* TASK DETAILS: Search the listing for the word "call" and copy every line where it turns up.

* DATA:
################

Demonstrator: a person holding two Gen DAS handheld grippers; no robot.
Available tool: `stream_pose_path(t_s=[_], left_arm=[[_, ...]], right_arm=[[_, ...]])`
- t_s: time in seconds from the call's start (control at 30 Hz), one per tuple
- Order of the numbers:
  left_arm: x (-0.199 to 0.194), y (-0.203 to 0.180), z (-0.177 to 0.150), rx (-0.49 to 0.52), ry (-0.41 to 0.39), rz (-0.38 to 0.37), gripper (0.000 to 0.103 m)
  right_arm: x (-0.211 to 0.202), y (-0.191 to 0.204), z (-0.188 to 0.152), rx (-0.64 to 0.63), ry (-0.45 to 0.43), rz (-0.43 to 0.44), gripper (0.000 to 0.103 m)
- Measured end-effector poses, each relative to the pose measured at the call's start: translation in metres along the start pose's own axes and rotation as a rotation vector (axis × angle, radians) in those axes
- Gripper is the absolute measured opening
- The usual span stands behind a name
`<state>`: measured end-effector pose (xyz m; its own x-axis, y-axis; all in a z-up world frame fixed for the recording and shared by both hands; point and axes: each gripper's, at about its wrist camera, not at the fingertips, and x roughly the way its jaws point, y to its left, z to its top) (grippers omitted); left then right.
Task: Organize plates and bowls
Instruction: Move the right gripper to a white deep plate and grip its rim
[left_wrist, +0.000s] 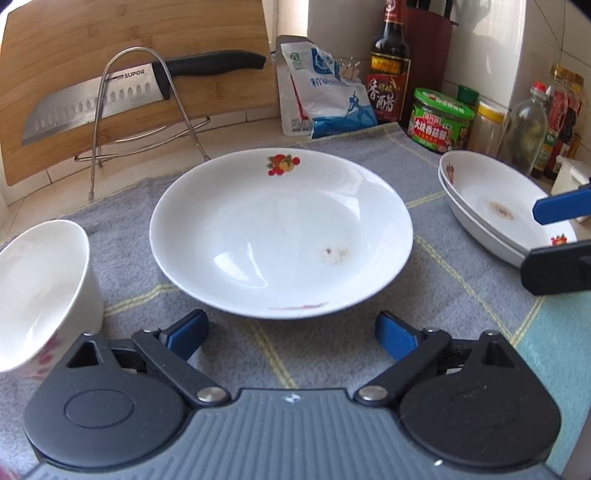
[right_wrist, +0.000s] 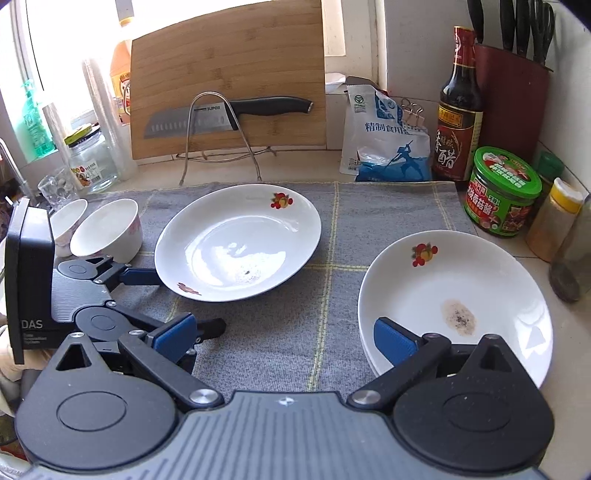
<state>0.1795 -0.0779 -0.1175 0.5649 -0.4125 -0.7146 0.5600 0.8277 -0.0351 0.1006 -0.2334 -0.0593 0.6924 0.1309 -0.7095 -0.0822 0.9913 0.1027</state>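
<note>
Left gripper (left_wrist: 291, 332) jaws wide, empty, lined up at single plate (left_wrist: 280, 232) rim for pickup; right gripper (right_wrist: 284, 338) spread, empty, over plate stack (right_wrist: 480, 280), likely destination.

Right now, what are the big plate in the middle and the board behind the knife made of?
The plate looks like glazed white ceramic: it is glossy, mirrors window light and carries a printed fruit motif. The board looks like bamboo or wood, with matte tan strips.

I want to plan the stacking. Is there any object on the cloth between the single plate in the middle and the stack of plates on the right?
Nothing visible does. Between the single plate and the plate stack lies only bare grey cloth. The right gripper hovers open near that gap, one finger over the stack's rim.
</note>
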Motion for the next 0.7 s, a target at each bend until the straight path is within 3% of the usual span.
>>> stream_pose_path(t_s=[0.07, 0.13, 0.4, 0.7], left_arm=[[0.003, 0.000, 0.001, 0.001, -0.003, -0.006, 0.102], [0.006, -0.006, -0.001, 0.062, -0.003, 0.017, 0.103], [0.008, -0.003, 0.001, 0.034, -0.019, 0.021, 0.103], [0.009, -0.009, 0.007, -0.034, -0.011, 0.090, 0.103]], right_arm=[[0.001, 0.002, 0.008, -0.035, 0.024, 0.002, 0.103], [0.004, 0.004, 0.019, -0.085, 0.044, 0.016, 0.103], [0.057, -0.006, 0.072, -0.231, 0.098, 0.091, 0.103], [0.137, -0.010, 0.102, -0.338, 0.286, 0.224, 0.103]])
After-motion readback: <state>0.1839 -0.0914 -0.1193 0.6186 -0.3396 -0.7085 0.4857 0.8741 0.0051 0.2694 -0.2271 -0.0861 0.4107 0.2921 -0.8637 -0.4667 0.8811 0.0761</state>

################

* RESULT FOR THIS EXERCISE:
- t_s: time in seconds from the call's start (control at 30 Hz), one per tuple
- Measured end-effector poses, each relative to the pose measured at the call's start: translation in metres along the start pose's own axes and rotation as a rotation vector (axis × angle, radians) in those axes

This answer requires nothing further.